The Cost of Refinancing

While refinancing is beneficial, it comes with substantial costs. The expense ranges between 2% to 5% of your loan’s principal. This includes origination fees, home appraisal costs, mortgage and title fees, and other mandatory housing certifications. For this reason, it’s important to obtain a low enough rate to justify the expensive cost.

Shorten Your Payment Term

Reducing your loan term is another good reason to refinance. When interest rates fall low enough, you can obtain a shorter term while maintaining a similar monthly payment. For example, let’s say you have $200,000 loan with 30-year fixed term at 7 percent APR. Your monthly payment is $1,330.60. If you refinance to a 15-year fixed term at 3 percent APR, your monthly payment will be $1,381.16. It’s higher by around $50 but it’s not too expensive.

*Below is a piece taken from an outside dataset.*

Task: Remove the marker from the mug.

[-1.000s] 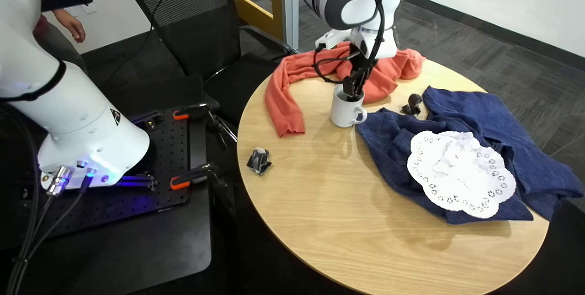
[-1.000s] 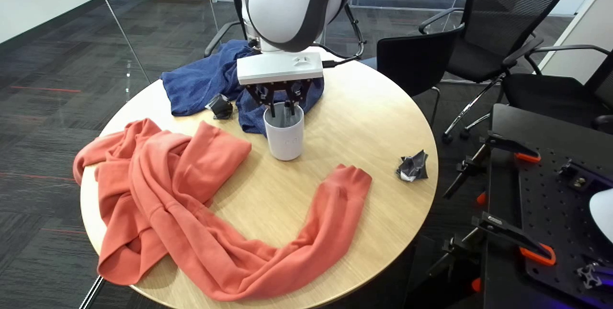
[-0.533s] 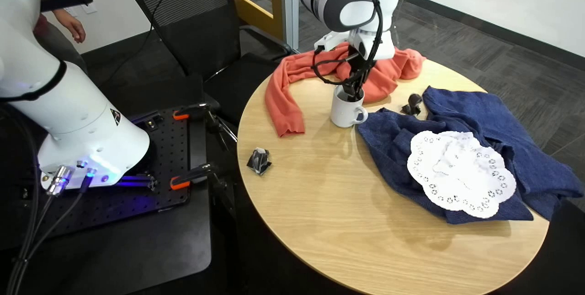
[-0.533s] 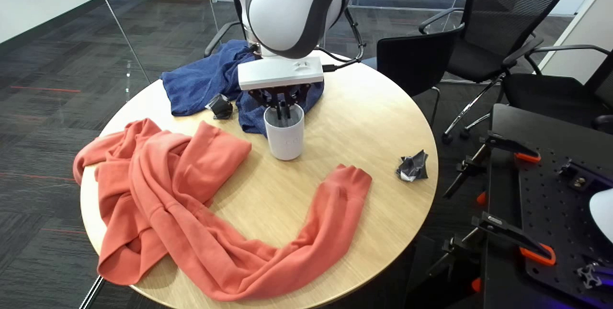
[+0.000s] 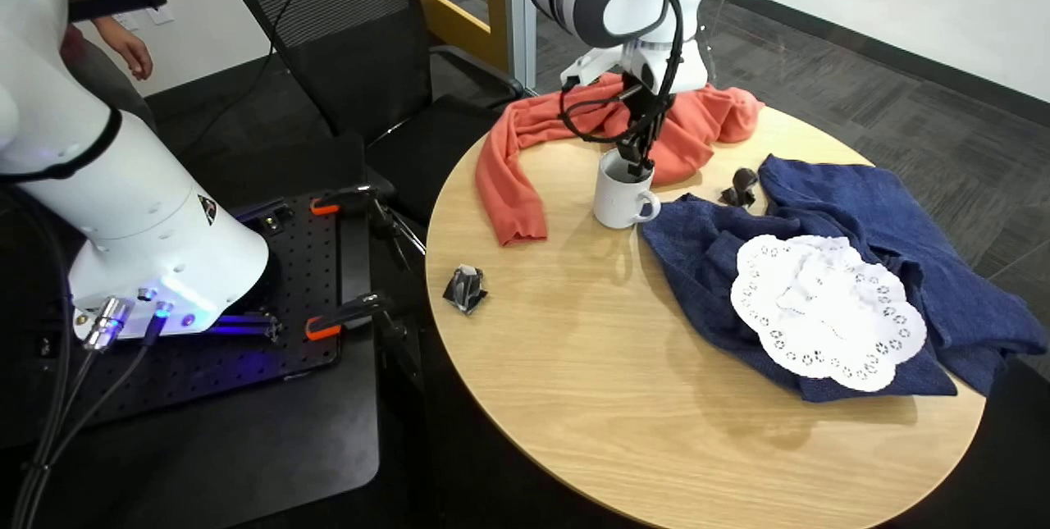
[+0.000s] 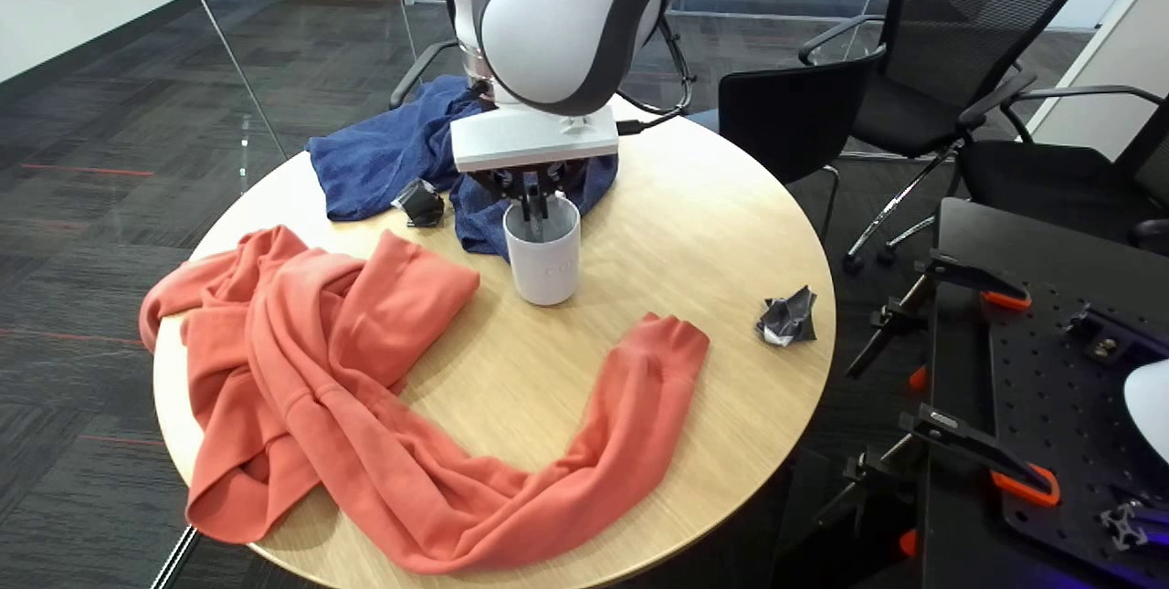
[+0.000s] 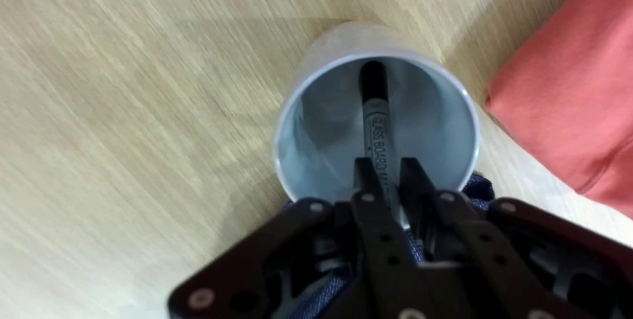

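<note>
The white mug (image 5: 615, 202) stands upright on the round table, its handle towards the blue cloth; it also shows in an exterior view (image 6: 545, 271) and in the wrist view (image 7: 353, 39). The marker (image 7: 377, 128), grey with a black cap, leans inside the mug, cap end down; its pale upper end reaches past the rim. My gripper (image 7: 387, 164) is shut on the marker's upper body, a finger on each side. In both exterior views the fingertips, here (image 5: 639, 167) and here (image 6: 535, 215), are at the mug's mouth. The marker is mostly hidden there.
An orange-red garment (image 6: 365, 370) lies close to the mug. A blue cloth (image 5: 697, 266) touches the mug's handle side, with a white doily (image 5: 828, 312) on it. Small black objects lie on the table, at the edge (image 5: 465, 289) and by the blue cloth (image 5: 741, 187).
The gripper's fingers were apart around the marker one second ago and have closed together on it. The arm dipped slightly, then rose a little; the mug has stayed in place.
</note>
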Tool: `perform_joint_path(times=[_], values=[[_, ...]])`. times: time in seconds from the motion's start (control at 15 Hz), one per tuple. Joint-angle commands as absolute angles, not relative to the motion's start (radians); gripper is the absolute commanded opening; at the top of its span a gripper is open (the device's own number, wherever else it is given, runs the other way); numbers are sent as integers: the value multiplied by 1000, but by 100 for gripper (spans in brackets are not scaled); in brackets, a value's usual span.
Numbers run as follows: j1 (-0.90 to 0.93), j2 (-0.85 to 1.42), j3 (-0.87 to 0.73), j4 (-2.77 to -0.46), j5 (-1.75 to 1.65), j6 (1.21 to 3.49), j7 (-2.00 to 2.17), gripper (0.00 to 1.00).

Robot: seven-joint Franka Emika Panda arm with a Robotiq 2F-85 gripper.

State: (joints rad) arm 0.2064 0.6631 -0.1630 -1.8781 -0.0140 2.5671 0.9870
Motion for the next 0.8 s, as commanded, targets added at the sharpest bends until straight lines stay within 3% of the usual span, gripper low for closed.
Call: perform_joint_path(times=[0.0, 0.73], values=[[248, 541, -197, -1995, -57, 2614, 1019, 4], [227, 211, -212, -2204, -230, 2643, 1103, 4]])
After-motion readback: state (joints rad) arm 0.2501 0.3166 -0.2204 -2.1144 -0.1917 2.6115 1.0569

On the other hand, shortening your term usually raises your monthly payments. Taking the previous example, if you refinance to a 15-year fixed loan at 5 percent APR, your monthly payment will be $1,479.38. This is higher by $148.78, which isn’t so bad. Before refinancing to shorten your term, calculate the maximum payment increase you can afford. Remember: the lower the rate, the lower your monthly payment.

Pigly's Tip!

If your goal is to pay off your mortgage sooner and save more on interest, making a higher monthly payment is still a good call. Just make sure there’s enough room in your budget for higher payments when you refinance to a shorter term.

In some cases, people refinance to a longer term to lower their monthly payments. The extended period buys them more time to afford the cost. While this is possible, you’ll end up paying interest for a longer time, resulting in higher interest charges. For example, let’s say you have 20 years remaining on your loan. Refinancing to a 30-year fixed mortgage means it will take you 40 years to pay it off. If this is your only recourse, you must secure the lowest rate possible to help reduce your overall interest costs.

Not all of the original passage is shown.